_PROBLEM_
Could you please output all of the data exactly, without the images?

_RAW DATA_
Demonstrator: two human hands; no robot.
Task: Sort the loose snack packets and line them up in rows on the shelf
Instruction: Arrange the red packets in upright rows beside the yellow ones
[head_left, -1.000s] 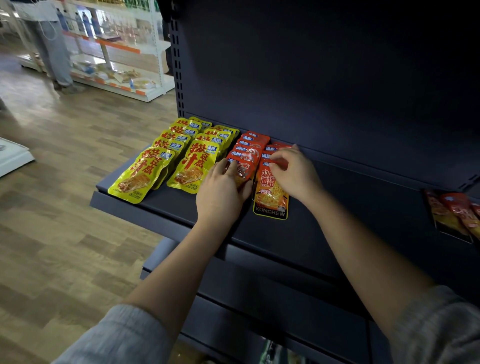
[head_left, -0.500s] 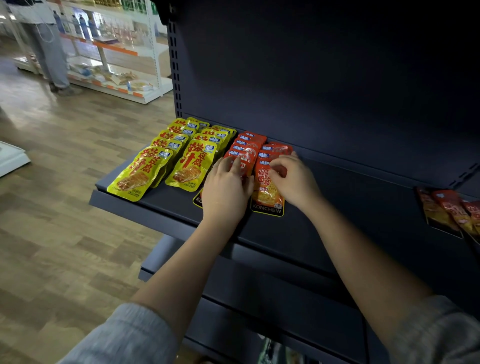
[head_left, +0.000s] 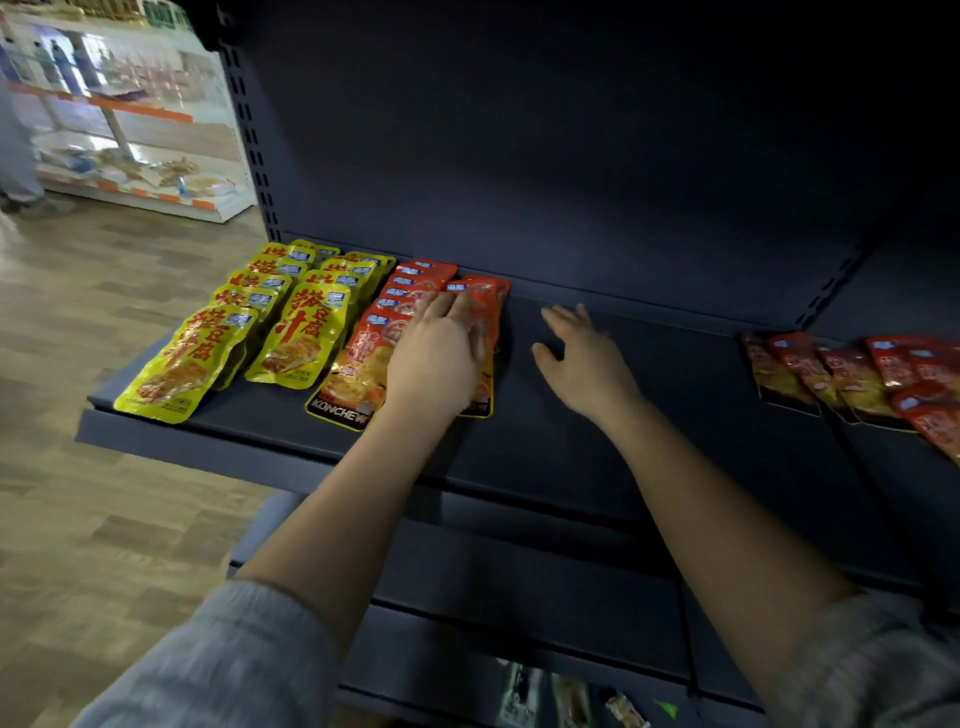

_WRITTEN SOLUTION_
Demonstrator: two human hands; no robot.
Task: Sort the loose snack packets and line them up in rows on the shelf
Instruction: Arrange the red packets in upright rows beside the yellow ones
[head_left, -1.000s] 
[head_left, -0.500s] 
[head_left, +0.000s] 

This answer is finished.